Two Destinos plays center women’s experiences

Two emotionally intense woman-centered productions are among the offerings at this fall’s fifth Destinos: Chicago International Latino Theater Festival, with the first focusing on the psychological pitfalls in a tested relationship, while the second delves into a brilliant, neurodiverse woman’s challenges and triumphs. 

Enough to Let the Light In Through 10/23: Thu-Fri 8 PM, Sat 3 and 8 PM, Sun 3 PM, Steppenwolf 1700 Theater, 1700 N. Halsted, 312-335-1650, steppenwolf.org, $25-$45. Presented in English.

Blanco Temblor9/29-10/2: Fri-Sat 8 PM, Sun 3 PM, Den Theatre, 1331 N. Milwaukee, clata.org, $31. Presented in Spanish with English subtitles.
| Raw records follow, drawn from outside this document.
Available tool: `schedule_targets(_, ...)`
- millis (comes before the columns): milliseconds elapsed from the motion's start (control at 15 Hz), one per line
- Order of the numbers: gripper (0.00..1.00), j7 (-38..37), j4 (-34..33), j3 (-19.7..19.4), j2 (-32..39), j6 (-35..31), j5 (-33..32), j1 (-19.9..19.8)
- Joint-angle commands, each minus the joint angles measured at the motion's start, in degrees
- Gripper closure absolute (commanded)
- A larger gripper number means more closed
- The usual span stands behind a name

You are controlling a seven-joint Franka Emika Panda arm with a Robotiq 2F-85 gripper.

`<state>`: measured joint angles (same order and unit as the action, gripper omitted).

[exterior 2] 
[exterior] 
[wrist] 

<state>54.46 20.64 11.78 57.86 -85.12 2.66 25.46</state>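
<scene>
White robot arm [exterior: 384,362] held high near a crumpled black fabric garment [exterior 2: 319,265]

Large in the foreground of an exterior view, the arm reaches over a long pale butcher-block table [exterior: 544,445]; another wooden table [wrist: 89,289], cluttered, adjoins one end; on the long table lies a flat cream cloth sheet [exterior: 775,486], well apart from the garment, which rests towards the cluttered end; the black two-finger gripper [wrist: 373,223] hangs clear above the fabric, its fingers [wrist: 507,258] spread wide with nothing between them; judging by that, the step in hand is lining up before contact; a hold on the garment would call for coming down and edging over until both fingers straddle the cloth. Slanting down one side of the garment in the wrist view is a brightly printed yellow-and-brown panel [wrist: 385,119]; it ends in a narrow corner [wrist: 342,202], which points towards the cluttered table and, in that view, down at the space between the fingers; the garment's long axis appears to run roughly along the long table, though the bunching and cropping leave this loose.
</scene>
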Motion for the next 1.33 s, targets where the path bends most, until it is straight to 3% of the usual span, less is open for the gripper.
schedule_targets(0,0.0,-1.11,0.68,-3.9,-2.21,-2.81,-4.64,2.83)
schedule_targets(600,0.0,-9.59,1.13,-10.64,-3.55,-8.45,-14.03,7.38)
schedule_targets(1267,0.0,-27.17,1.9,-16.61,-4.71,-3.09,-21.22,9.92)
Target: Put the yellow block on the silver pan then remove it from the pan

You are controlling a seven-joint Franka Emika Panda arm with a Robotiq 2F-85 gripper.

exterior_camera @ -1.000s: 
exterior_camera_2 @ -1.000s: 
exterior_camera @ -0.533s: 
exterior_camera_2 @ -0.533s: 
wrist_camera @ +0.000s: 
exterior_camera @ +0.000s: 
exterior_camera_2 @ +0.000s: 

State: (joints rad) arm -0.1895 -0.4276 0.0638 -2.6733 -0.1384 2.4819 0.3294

Billed as a thriller, Teatro Vista’s Enough to Let the Light In (see Emily McClanathan’s review), written by Los Angeles-based Paloma Nozicka, presents girlfriends Marc (Melissa DuPrey) and Cynthia (Lisandra Tena) as an engagement celebration is transformed into an evening of life-transforming revelation. 

Director Georgette Verdin says Nozicka was writing about “a classic case of ‘opposites attract’ with these two women. It sort of is looking at how the things that draw us closer together are the same things that tear us apart and what happens when someone we love threatens our most deeply held beliefs.”

She admits that Enough to Let the Light In will probably be emotionally challenging for audiences, and calls staging the production (which is presented at Steppenwolf’s 1700 Theater) “setting the dominoes up while making sure that we don’t knock them over too soon.” 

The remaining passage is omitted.